May 28th, 2019

Business coaching is forever. Once you find the right partner in growth, you are unstoppable. Unfortunately for many business owners, you might have to work your way through a few business coaches until you find the right fit for the success of your business and your personality style. Over the last 25 years, I have coached thousands of business owners and heard it all.

Here are the top 3 reasons that an entrepreneur should break up with his or her current business coach and go in search of another one.

1. You Are Unable to Be Honest.

When you meet up for coaching sessions, it’s human nature to want to put your best foot forward. You might say your plan is X, but your day-to-day actions say something different.

Do you tell your business coach that you missed the mark? Or do you sugar coat it and tell her that all tasks were successful and your to-do list is complete?

If you feel unable to be honest about the true state of your business or financials with your coach, it might be time to re-evaluate the relationship and look elsewhere.

Gut Check:

Before severing ties, think about why you are withholding information from your coach. Is it that you don’t trust him or her?  (You need to find another coach.)  Or is it that you are afraid of what they might think or how they might judge you?  (This should NOT be a concern for you because any capable coach cares about helping you achieve your business goals, and doesn’t judge.)  So if it’s the latter (i.e. you’re scared of what he or she might think) this is one for you to work on and just get over.

To get the most out of your business coaching sessions be honest and forthcoming. Share the good, the bad and the ugly so that they can get a more accurate picture of areas for improvement.  This is how you get the most from your coach and the best results for yourself.

2. You Don’t See Progress.

Working with a business coach allows you to get an outsider’s perspective on your business and your own leadership growth. A good business coach will help you see your progress along the way and really feel your successes.

For instance, we make it a priority with our clients to spot and verbalize success and then teach them how to freeze the victory and really feel the impact of such an action.

Instead of “We finished out the quarter 25% above our projections, which is great, but next quarter I hope for 35%….”, we teach our clients to say “We finished out the quarter 25% above our projections.”

This matters because if you don’t give yourself permission to feel your progress, you’re team likely doesn’t feel they have permission to feel successful either.  This is not the kind of leader you want to be –someone who they can never please.

So you need to both be making progress through your coaching sessions and growing your ability to see and feel those successes.  You then need to learn to transfer these feelings to your team so they can feel the same inspiration that you do.

Gut Check:

Most business owners tend to be perfectionists. We are really hard on ourselves and internalize mistakes and failures. So, some of the responsibility for feeling progress does lie in your court. If you coach is taking the time to freeze your victories for you, you have to take the moment to focus on that feeling.

3. You Define Success Differently.

When it comes to business success there are generally two schools of thought.
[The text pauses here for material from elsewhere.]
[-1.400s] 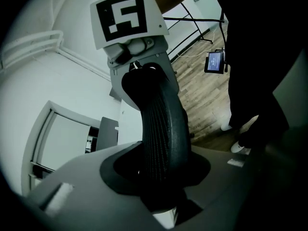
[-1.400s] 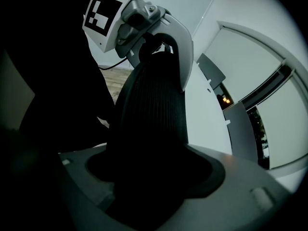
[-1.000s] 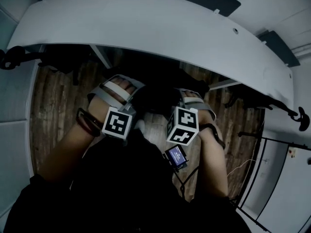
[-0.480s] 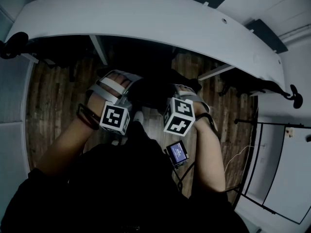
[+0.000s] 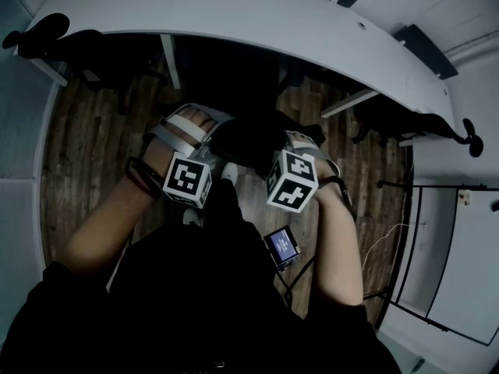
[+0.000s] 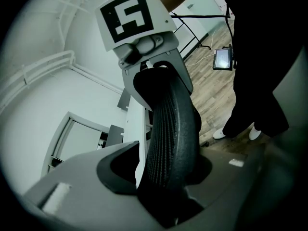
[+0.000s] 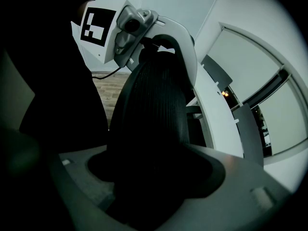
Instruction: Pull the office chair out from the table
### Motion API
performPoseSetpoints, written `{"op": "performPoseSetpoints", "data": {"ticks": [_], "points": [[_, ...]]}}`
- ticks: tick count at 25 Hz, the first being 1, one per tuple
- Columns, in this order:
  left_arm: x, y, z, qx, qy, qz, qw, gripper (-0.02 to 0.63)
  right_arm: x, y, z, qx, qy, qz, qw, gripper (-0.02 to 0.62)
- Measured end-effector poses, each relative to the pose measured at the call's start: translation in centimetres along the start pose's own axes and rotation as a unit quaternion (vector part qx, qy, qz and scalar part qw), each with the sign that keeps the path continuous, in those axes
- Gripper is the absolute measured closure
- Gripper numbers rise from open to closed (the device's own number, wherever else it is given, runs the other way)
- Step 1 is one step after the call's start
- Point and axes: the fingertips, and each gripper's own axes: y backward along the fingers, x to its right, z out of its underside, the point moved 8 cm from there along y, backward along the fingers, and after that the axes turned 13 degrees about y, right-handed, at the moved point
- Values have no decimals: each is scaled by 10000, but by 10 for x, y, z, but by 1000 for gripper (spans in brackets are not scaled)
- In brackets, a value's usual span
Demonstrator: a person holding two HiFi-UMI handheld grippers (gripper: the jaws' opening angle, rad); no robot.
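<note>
Now that more brown wood-plank floor point(image 5: 86, 131) shows below the white curved table point(image 5: 234, 14) than a second ago, the pull is clearly working. On the left, the left gripper point(image 5: 204, 137) is clamped, jaws partway closed, on the top edge of the black mesh-backed office chair point(image 5: 248, 140). The chair's backrest sits near the person, between both hands and away from the table's near edge. On the right, the right gripper point(image 5: 300, 148) bites that same edge. The seat's too dark to see, so I'd guess a bit more pulling is left.
</note>
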Motion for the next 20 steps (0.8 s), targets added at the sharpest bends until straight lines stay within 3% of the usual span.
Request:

First, the Time and Effort Economy where you get results by working harder.  

Want to accelerate your success?  Put in more hours.  Still not enough?  Take business calls or respond to work texts and emails at nights and on weekends.  Vacations?  Sure, just make sure you bring your phone, tablet, or laptop with you so you can stay in touch with the office. In the Time and Effort Economy people get paid for hours, effort, and attitude.  It’s the nose-to-the-grindstone world of sweat, blood, and sacrifice.

The second school of thought has to do with value economy.

This idea considers success not by logging hours, but by creating value for your company.  You need time to create value, but a very different kind of time.  You need blocks of your best, uninterrupted time to strategically focus on those things that you do for your company that create the most value.  Low value email and third-party requests?  You’ll get to them, but only after you’ve invested the best hours of your week into your highest value creation activities.  The low value stuff gets your remnant time, not your best time.

There is no one right way of course, but if you measure success by one method and your coach measures success by the second it is most likely a poor fit.

Gut Check:

Before deciding on your definition of success, think back to why you sought out a business coach in the first place. Your reality and your end goal might vary drastically, and your business coach can offer insight as to why their method is best for your needs.

Finding the right business coach can really change the trajectory of your business. With a few gut checks, you should be able to find the right fit for our business and meet your goals. Good luck!